What you should do: Could you copy every line from the material below in which "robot" appears?

Source records:
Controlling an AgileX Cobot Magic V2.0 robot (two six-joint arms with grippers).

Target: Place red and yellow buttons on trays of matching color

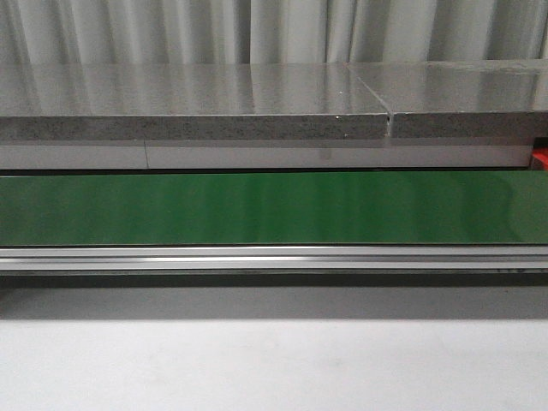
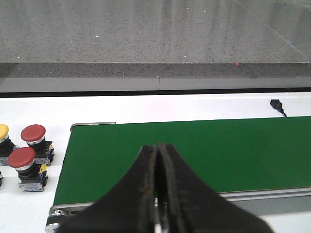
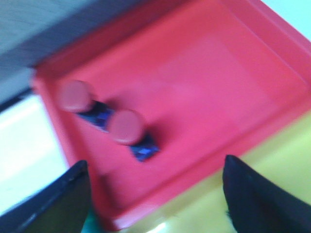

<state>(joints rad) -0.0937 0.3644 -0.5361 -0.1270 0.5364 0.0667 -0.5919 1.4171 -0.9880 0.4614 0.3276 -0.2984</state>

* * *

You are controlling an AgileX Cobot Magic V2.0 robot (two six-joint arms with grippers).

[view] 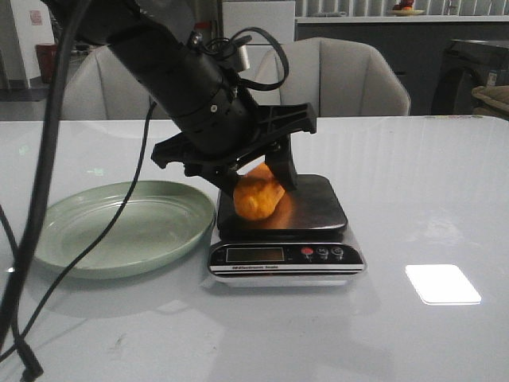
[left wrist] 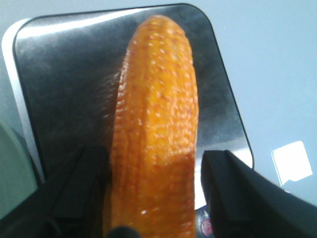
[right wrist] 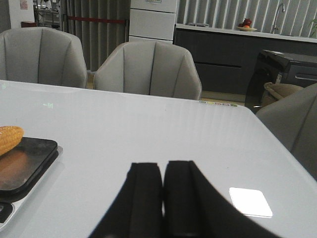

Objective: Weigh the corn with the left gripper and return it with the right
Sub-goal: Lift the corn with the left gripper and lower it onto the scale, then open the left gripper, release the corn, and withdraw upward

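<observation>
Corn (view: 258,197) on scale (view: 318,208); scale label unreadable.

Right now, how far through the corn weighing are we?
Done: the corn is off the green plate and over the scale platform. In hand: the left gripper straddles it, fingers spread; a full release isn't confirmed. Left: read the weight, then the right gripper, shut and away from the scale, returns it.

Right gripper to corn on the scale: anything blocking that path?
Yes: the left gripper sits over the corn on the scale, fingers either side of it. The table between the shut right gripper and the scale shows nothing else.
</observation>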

Answer area:
Controlling an AgileX Cobot Magic V2.0 robot (two six-joint arms with grippers).
You are controlling an AgileX Cobot Magic V2.0 robot (two six-joint arms with grippers).

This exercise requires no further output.